Kyle Munkittrick is making waves over at the Discover Magazine Science Not Fiction blog; he decided to air the transhumanist movement’s ideas in a post entitled “The Most Dangerous Idea In The World“.
Given that Discover is a fairly mainstream (if geeky) publication, there was a fair bit of fervent push-back in the comments thread, so Munkittrick collected together the five most common riffs for rebuttal, creating one of the most lucid and reasonable “don’t panic” posts about transhumanism in a mainstream publication that I think I’ve ever seen. His bounce-back against accusations of [transhumanism=eugenics=evil] is particularly good, and broadly applicable:
Eugenics, like any technology, is neutral. “Eu” is actually the Greek root for “good.” The problem is that over history a lot of nasty people felt that they should be able to force their definition of “good” on others.
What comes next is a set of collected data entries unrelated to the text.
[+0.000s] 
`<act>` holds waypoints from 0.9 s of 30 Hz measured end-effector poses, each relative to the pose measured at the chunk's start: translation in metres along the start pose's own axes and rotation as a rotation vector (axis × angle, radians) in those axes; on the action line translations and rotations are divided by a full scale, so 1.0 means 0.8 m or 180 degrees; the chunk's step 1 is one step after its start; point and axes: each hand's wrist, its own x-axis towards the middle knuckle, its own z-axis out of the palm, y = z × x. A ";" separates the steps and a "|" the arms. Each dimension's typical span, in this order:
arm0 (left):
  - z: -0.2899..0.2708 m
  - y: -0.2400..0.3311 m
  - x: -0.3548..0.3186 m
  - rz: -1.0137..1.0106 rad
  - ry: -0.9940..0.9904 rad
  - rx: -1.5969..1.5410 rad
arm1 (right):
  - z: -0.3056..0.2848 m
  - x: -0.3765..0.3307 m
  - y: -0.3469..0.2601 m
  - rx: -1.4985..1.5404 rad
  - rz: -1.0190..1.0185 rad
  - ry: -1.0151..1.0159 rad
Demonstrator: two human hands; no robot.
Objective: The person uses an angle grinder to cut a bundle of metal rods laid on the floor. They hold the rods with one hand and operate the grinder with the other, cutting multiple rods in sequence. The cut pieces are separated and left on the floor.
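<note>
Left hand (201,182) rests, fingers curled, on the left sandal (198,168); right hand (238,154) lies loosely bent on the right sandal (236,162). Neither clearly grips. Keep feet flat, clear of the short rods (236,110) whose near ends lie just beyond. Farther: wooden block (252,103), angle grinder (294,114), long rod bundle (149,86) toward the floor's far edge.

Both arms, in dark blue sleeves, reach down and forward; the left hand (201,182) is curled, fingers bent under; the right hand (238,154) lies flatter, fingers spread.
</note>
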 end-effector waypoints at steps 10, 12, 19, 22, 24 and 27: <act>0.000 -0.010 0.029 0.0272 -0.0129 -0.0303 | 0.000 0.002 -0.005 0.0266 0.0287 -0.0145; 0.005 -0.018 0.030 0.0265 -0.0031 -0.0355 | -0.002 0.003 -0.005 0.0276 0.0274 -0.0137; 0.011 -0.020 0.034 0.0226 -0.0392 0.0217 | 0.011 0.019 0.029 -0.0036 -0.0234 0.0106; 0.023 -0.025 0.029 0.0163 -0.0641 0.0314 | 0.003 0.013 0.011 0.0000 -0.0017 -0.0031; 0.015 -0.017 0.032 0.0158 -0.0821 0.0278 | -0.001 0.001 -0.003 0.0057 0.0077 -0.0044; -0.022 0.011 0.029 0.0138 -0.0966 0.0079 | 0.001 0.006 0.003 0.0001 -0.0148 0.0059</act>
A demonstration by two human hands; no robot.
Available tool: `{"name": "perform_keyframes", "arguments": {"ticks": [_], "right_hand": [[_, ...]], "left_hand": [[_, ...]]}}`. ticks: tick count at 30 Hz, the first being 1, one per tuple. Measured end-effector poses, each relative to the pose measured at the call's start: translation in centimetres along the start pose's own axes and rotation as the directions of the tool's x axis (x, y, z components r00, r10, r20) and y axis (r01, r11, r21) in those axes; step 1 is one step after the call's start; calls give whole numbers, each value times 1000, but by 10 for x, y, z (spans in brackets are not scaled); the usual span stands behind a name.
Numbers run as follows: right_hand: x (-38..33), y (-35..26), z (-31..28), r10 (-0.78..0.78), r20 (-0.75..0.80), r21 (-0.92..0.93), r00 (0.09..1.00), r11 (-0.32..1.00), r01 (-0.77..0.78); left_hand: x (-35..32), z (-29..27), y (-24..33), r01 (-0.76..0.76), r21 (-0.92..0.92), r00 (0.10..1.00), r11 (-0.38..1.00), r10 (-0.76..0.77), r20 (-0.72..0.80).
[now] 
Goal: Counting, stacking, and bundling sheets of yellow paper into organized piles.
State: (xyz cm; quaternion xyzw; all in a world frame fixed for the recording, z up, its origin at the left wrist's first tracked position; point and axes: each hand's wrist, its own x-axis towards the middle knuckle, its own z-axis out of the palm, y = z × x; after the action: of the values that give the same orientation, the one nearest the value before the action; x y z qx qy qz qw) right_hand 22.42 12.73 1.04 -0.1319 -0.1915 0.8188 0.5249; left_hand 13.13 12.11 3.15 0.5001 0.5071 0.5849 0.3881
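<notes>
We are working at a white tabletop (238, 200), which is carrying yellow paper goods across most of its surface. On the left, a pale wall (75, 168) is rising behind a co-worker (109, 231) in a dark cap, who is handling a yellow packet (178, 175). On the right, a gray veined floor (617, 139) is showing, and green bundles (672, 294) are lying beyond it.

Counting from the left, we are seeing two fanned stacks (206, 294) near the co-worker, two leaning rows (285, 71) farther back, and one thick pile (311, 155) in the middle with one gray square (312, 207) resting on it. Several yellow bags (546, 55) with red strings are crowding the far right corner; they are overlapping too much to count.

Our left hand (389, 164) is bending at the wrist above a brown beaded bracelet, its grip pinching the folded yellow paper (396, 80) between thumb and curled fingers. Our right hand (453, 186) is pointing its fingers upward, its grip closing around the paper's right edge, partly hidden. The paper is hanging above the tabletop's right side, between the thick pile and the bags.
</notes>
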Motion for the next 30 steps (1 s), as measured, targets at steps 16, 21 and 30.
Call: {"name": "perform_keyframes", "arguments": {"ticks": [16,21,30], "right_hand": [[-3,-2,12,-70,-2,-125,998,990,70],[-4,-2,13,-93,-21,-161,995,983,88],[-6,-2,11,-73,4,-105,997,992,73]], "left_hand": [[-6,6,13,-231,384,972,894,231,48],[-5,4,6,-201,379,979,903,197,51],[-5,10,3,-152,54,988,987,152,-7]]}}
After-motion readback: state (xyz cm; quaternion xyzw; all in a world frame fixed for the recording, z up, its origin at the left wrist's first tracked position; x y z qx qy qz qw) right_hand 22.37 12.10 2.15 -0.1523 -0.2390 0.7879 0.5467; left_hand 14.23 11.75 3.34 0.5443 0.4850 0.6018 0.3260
Though Hitler is a common example, there was a eugenics program in the US for quite sometime that coercively sterilized those deemed unworthy to reproduce, due to race, economic status, and mental condition. Both programs are considered “negative eugenics” in that they prevent unwanted individuals from reproducing. Positive eugenics is different in two key ways. The first is that it is entirely voluntary. Whether parents want to merely screen for potential diseases, fine-tune every detail of their child’s traits, or leave the whole thing to chance is their prerogative. The second difference is that there is no “ideal”–the process is open ended. Instead of eugenics having a state-decreed goal like blond hair and blue eyes, every parent would decide what is best for their child. As most people want healthy, intelligent, happy children, those traits are what would define the “good” of positive eugenics.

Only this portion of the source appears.